Some misunderstanding here guys as to what I was saying. I was replying to the portion of Imtoast's post where he asked:



> ...is TRIM and whether it is needed for the OWC or not...


So I replied:



> My experience with my OWC SSD is it is not... *it is as fast now as the day I bought it* which was about a year ago


So in other words TRIM is not necessary (at least when using the SSD as only a boot drive) in my experience as my OWC SSD is as fast now as the day I bought it, i.e. no performance degradation without TRIM.

The reason why I mentioned that I only use it as a boot drive is because it is only ever reading and writing relatively small files. My understanding is that when writing large files on an SSD over time there can be some performance degradation without TRIM enabled.

I suspect this is one of the reasons why Apple now offers BTO options where you can have an SSD as your boot drive and a second drive (HD) to use for data.

I hope that clears up what I was saying.

MacDoc I am more than happy with the the OWC SSD as a boot drive, compared to my stripped Raptors that I had as boot drive before the OWC SSD, the difference is night and day. Perhaps the performance of stripped Velociraptors would equal or outperform that of my OWC SSD as a boot drive but it also would have been significantly more expensive at the time.


----------



## Imtoast (Mar 7, 2011)

Screature, Thank You for the clarification as I wasn't sure if the performance of the OWC SSD was to your expectation.

ImToast


----------



## MacDoc (Nov 3, 2001)

Striped Raptors woud be about the same on sustained - not on day to day where SSDs always are peerless.


----------



## sheamus (May 20, 2010)

Anyway of know in advance if I can boot an SSD out of opti bay? I can't afford to give up the space of my HDD, but can't put HDD in opti-bay because of SMS sensor.

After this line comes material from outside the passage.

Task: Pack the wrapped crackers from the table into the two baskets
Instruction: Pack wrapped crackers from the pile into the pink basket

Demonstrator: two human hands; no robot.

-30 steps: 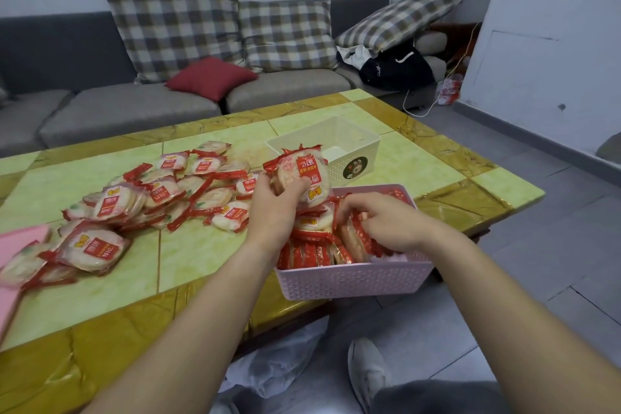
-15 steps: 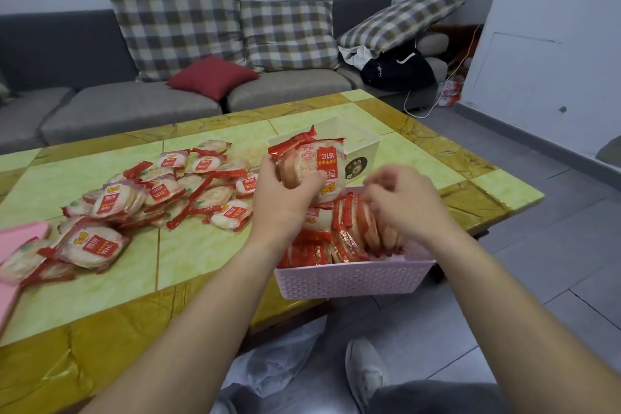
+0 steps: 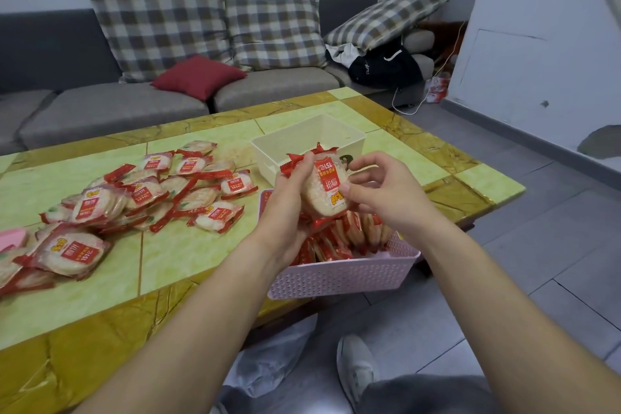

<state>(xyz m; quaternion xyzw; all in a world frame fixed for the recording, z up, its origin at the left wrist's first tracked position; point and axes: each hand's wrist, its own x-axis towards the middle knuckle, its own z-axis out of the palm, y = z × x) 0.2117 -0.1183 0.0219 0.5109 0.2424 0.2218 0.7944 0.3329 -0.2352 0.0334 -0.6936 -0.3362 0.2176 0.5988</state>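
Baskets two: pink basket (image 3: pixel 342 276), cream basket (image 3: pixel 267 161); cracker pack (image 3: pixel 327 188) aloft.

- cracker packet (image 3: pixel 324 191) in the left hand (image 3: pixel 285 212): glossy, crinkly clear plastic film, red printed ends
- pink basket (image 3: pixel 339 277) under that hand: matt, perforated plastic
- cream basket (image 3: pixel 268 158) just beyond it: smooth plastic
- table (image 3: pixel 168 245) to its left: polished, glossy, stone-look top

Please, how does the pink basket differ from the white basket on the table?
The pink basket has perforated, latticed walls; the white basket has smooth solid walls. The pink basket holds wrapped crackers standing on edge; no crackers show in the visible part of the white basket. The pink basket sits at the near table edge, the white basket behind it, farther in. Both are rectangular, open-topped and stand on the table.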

I don't want to buy SSD unless I know I can boot off optibay.

Thanks,
~S


----------



## monokitty (Jan 26, 2002)

sheamus said:


> Anyway of know in advance if I can boot an SSD out of opti bay? I can't afford to give up the space of my HDD, but can't put HDD in opti-bay because of SMS sensor.
> 
> I don't want to buy SSD unless I know I can boot off optibay.
> 
> ...


Forget the SMS - it isn't that great at saving drives if the unit is dropped in any case. Put the regular drive where the optical drive is now and the SSD in the main drive bay.


----------



## macintosh doctor (Mar 23, 2009)

Lars said:


> Forget the SMS - it isn't that great at saving drives if the unit is dropped in any case. Put the regular drive where the optical drive is now and the SSD in the main drive bay.


Thats what i Did.. removed the super drive and bought a bracket and put the 750 HD in place.


----------



## broad (Jun 2, 2009)

Lars said:


> This.
> 
> On many models it's not possible - I've had this experience with my clients as well; SSD's non-bootable off the optibay connection.

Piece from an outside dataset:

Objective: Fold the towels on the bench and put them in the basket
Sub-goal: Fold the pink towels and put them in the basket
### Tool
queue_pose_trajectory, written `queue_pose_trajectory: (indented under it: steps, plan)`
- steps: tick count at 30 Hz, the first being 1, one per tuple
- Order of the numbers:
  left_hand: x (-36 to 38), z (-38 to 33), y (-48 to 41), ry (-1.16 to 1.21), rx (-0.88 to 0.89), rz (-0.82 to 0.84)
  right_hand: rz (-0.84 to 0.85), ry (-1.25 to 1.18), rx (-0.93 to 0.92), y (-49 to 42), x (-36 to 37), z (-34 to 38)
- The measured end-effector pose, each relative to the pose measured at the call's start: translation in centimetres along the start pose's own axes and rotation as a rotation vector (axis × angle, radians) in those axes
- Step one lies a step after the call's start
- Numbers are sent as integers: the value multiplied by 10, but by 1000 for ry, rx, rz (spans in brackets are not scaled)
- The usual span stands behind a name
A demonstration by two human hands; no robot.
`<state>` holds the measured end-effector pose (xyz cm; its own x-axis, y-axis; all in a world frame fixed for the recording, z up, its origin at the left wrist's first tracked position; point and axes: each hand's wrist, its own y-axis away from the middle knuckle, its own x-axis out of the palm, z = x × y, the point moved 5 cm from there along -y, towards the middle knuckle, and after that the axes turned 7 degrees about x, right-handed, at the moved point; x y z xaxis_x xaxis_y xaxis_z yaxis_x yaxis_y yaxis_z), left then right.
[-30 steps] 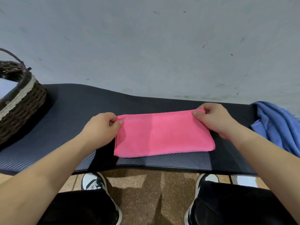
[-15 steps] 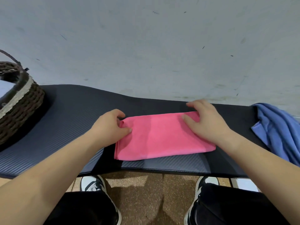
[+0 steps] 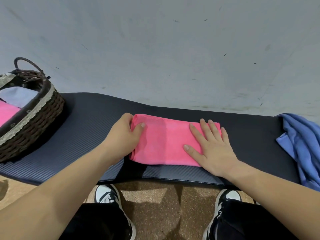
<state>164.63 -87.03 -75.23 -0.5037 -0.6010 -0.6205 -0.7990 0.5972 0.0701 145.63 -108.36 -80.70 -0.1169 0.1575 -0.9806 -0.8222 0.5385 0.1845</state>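
Note:
A folded pink towel (image 3: 164, 141) lies on the dark padded bench (image 3: 86, 127) in front of me. My left hand (image 3: 123, 135) grips the towel's left end, thumb on top and fingers curled under the edge. My right hand (image 3: 211, 146) lies flat on the towel's right half with straight, spread fingers. A brown woven basket (image 3: 39, 116) stands at the bench's left end; a pink towel (image 3: 7, 111) and a pale blue one (image 3: 19, 97) lie inside it. A crumpled blue towel (image 3: 301, 141) sits at the bench's right end.
A grey wall rises right behind the bench. My two shoes (image 3: 107, 196) stand on the brown speckled floor below the bench's front edge. Bare bench surface stretches between the basket and the pink towel.
Both hands let go of the towel's far corners. The right hand moved onto the towel and flattened; the left shifted to grip its left end. The view turned left, showing more basket.

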Motion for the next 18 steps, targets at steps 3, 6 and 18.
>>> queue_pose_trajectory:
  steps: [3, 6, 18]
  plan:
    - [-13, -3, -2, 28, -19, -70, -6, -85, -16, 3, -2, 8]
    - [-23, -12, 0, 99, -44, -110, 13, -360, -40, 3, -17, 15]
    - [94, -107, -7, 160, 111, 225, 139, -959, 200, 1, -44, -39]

i think this is only later models when using sata 3 drives, no?. 

2011 MBPs with sata 2 ssds in optical have always booted fine for me, its only when using a sata 3 ssd that trouble starts. i have tried several brands and no luck yet.


----------



## sheamus (May 20, 2010)

After some more research, I am leaning towards the Samsung 830, or Intel 520 based on reliability and speed. If I can keep the HDD, then 120GB should be lots.

The samsung is only $145 at the Intel at $182. I'll likely just get the samsung as it is getting great reviews, and is $40 cheaper.

~S


----------



## macintosh doctor (Mar 23, 2009)

sheamus said:


> After some more research, I am leaning towards the Samsung 830, or Intel 520 based on reliability and speed. If I can keep the HDD, then 120GB should be lots.
> 
> The samsung is only $145 at the Intel at $182. I'll likely just get the samsung as it is getting great reviews, and is $40 cheaper.
> 
> ~S


Read this article. 
AnandTech - The Samsung SSD 830 Review
It's about the 830 and trim and garbage collection. - its not built in like OCZ OR OWC and performance takes a hit. So if you get it installed trim enabler.


----------



## sheamus (May 20, 2010)

Nice tip. I leaning towards the intel 520 due to power consumption and warranty. I'll make up my mind this weekend.

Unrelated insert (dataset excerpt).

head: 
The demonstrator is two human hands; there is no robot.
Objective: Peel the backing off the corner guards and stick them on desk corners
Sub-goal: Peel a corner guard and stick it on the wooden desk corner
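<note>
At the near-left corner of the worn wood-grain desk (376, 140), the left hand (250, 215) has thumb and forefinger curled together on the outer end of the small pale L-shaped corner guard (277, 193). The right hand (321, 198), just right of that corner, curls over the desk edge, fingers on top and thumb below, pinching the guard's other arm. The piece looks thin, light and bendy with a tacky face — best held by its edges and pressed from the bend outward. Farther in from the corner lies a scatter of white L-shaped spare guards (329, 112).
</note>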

Does TRIM have to be enabled in LION? I thought Lion added native trim support?


----------



## macintosh doctor (Mar 23, 2009)

on Page 5 of the thread, I have posted a link earler on -Lion trim is only for apple drives not 3rd party.


----------



## Andrew Pratt (Feb 16, 2007)

You can enable trim in lion using a 3rd party app if you think you need it. I just let the sand force chip do its garbage collection and that seems to work well enough.


----------



## sheamus (May 20, 2010)

Well my intel 520 is on the way. I only got a 120GB, and am looking for ways to keep certain files off of it. For music, video etc, I'll likely just create an alias to the 750 HDD. But what about the swap file? This file gets written to often, and would be a sure way to clutter the SSD. I have found ways to relocate the swap file, but I am wondering if this would cut into battery life, as it would prevent the HDD from sleeping.

Thoughts?


----------



## Andrew Pratt (Feb 16, 2007)

I wouldn't be concerned about the swap file...you'll get the best performance with it on the SSD and read/writes are not really an issue. You will have moved on to a new computer / drive long before it becomes and issue.


----------



## Imtoast (Mar 7, 2011)

Although, I am still waiting for my SSD, I have come to the realization that 480GB is not enough and will now have to pair down items that should not be on the SSD. I am thinking my VMs will have to move to the 750GB HDD and not reside on the SDD. Or I could just buy a 3G SATA SSD.

ImToast


----------



## sheamus (May 20, 2010)

Well I just checked and my early 2011 15" i7 MBP only has sata2 to optibay. Bummer. So I'll move hdd to optibay, and ssd to regular slot. Do I have to disable any sensors?


----------



## G-Mo (Sep 26, 2007)

sheamus said:


> Well I just checked and my early 2011 15" i7 MBP only has sata2 to optibay. Bummer. So I'll move hdd to optibay, and ssd to regular slot. Do I have to disable any sensors?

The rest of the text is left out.